Fontes oficiais senegalesas ainda não confirmaram se o ataque foi ou não perpetrado pelo Movimento da Frente Democrática de Casamance (MFDC), não obstante haver indicações neste sentido.

Em consequência desta acção armada, há uma grande apreensão na fronteira entre o Senegal e a Guiné-Bissau, tanto mais que os relatos apontam o registo de três guineenses, entre as 13 vítimas mortais do ataque do fim-de-semana.

A notícia foi confirmada pelo deputado guineense do PAIGC pelo círculo da África, Leopoldo da Silva da que esteve no terreno

“Entre as 13 vitimas, estão três guineenses naturais das regiões de Gabu e Bafatá, leste do país”, garantiu Silva.

Em São Domingos, norte da Guiné-Bissau, cidade mais próxima da zona do ataque, a vida continua normalmente, segundo disse à VOA o jornalista Quinanata Turé.
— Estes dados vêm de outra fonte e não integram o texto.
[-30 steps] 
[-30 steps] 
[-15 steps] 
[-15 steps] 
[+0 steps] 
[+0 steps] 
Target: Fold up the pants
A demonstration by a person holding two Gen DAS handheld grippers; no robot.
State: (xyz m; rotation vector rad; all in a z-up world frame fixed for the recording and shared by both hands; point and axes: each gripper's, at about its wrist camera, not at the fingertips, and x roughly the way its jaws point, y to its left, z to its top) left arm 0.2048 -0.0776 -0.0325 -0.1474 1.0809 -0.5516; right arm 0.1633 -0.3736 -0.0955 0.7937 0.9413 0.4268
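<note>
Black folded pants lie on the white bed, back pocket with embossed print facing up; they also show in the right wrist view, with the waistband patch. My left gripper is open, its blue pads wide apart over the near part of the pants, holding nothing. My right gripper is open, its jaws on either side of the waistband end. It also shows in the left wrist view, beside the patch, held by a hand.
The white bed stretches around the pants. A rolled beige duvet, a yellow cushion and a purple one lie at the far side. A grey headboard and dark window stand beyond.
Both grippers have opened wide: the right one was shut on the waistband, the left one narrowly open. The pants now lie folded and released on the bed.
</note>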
“A situação é normal. O pânico já passou, apesar de alguma tristeza. Em termos militares há movimentação dos militares senegaleses na fronteira”, revelou Turé, jornalista da radio Kassumai, em São Domingos.

A localidade situa-se na fronteira entre Guiné-Bissau e o Senegal, a mais próxima de Ziguinchor, na região de Casamance, onde ocorreu, na última sexta-feira, um ataque armado que resultou na morte de 13 pessoas e oito feridos.